There are stories about people
who, at the edge of some extremity, 
somehow find the audacity to hail
the future— I don't mean that the hero 
turns around at precisely the moment 
the firing squad releases a volley of shots 
just to say Hey or There will be more 
books written about me than there will be 
of you.  I mean, is the future a straight 
line that intersects with the horizon or
does it know there are interesting 
little towns along the way, where
in a thrift shop one might find 
the kind of old-fashioned alcohol
stove where a folded note might be
hidden after the ashes of the fire
have cooled? I mean a poem, certainly,  
could be a kind of letter to the future. 
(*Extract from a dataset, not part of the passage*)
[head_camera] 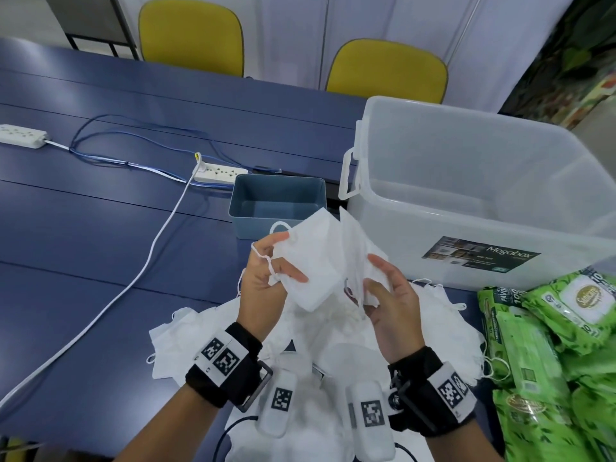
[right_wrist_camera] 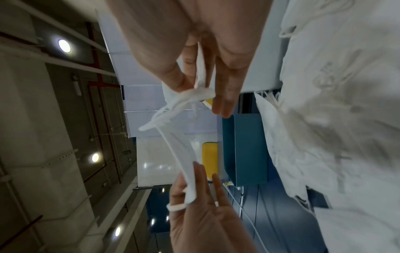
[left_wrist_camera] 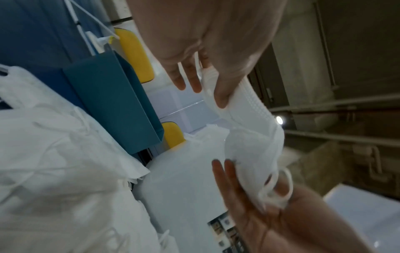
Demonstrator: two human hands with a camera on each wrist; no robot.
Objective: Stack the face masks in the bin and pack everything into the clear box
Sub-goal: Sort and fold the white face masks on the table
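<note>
Blue table (head_camera: 100, 228) below both hands: left hand (head_camera: 266, 278) and right hand (head_camera: 390, 295) pinch soft, light white folded masks (head_camera: 320, 261); better grip at edges.

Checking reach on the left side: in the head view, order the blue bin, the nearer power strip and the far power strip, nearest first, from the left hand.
From the left hand:
1. Blue bin, just beyond the hand.
2. Nearer power strip, behind the bin, to its left.
3. Far power strip, at the table's far left.
</note>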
But I mean I don't always know 
what to say or if I should say anything
from inside what feels like a woefully 
banal moment. And should that even be
delivered into the time we hope will survive 
us, our bad habits of procrastination, our 
love for sugar, our petty materialisms? But 
I'm a sucker for fountain pens and inks 
with names like Armada or Piloncitos;
so when I read All the stars in the sky 
will be dissolved and the heavens rolled 
up like a scroll; all the starry host will fall 
like withered leaves from the vine, 
like shriveled figs from the tree, 
I can see the gleaming wash of water 
over paper: how streams of color 
find their way, how the tip of a brush 
fills in outlines of shapes that look 
as though they've always been there. 
How some moments are really envelopes,
holding the very message you need 
and that you find when it finds you.